Central Limit Theorem

Central Limit Theorem & Confidence Interval

6 minute read

In this section, we will understand about Central Limit Theorem & Confidence Interval.

Before we understand the Central Limit Theorem, let’s understand a few related concepts.

📘

Population Mean:
It is the true average of the entire group.
It describe the central tendency of the entire population.

\( \mu = \frac{1}{N}\sum_{i=1}^{N}x_i \)
N: Number of data points

📘

Sample Mean:
It is the average of a smaller representative subset (a sample) of the entire population.
It provides an estimate of the population mean.

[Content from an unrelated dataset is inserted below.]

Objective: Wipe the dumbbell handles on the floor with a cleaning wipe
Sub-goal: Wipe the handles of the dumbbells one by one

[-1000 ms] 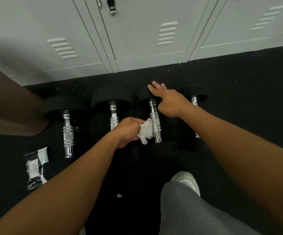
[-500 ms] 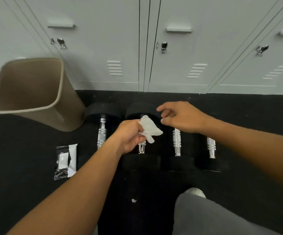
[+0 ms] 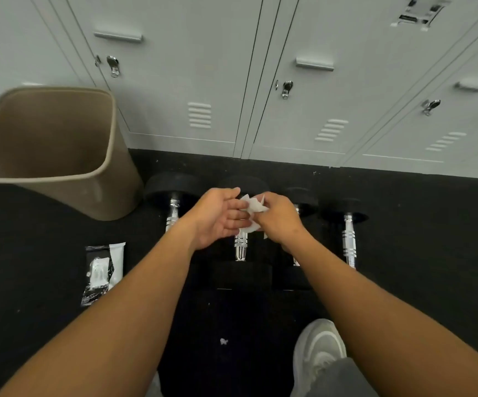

\( \bar{x} = \frac{1}{n}\sum_{i=1}^{n}x_i \)
n: size of sample

📘 Law of Large Numbers:
This law states that as the number of I.I.D samples from a population increases,
the sample mean converges to the true the population mean.
In other words, a long-run average of a repeated random variable approaches the expected value.

📘

Central Limit Theorem:
This law states that for a sequence of of I.I.D random variables \( X_1, X_2, \dots, X_n \),
with finite mean and variance, the distribution of the sample mean \( \bar{X} \) approaches a normal distribution as \( n \rightarrow \infty \), regardless of its original population distribution.
The distribution of the sample mean is : \( \bar{X} \sim N(\mu, \sigma^2/n)\)

Let, \( X_1, X_2, \dots, X_n \) are I.I.D random variables.

Population mean = \(E[X_i] = \mu < \infty\)
Population Variance = \(Var[X_i] = \sigma^2 < \infty \)
Sample mean = \( \bar{X_n} = \frac{1}{n}\sum_{i=1}^{n}X_i = \frac{1}{n}(X_1 + X_2+ \dots +X_n) \)
Variance of sample means = \( Var[\bar{X_n}] = Var[\frac{1}{n}(X_1+ X_2+ \dots+ X_n)]\)

Now, let’s calculate the variance of sample means.
We know that:

\(Var[X+Y] = Var[X] + Var[Y] \), for independent random variables X and Y.
\(Var[cX] = c^2Var[X] \), for constant ‘c’.

Let’s apply above 2 rules on the variance of sample means equation above:

\[ \begin{aligned} Var[\bar{X_n}] &= Var[\frac{1}{n}(X_1+ X_2+ \dots+ X_n)] \\ &= \frac{1}{n^2}[Var[X_1+ X_2+ \dots+ X_n]] \\ &= \frac{1}{n^2}[Var[X_1] + Var[X_2] + \dots + Var[X_n]] \\ \text{We know that: } Var[X_i] = \sigma^2 \\ &= \frac{1}{n^2}[\sigma^2 + \sigma^2 + \dots + \sigma^2] \\ &= \frac{n\sigma^2}{n^2} \\ => Var[\bar{X_n}] &= \frac{\sigma^2}{n} \end{aligned} \]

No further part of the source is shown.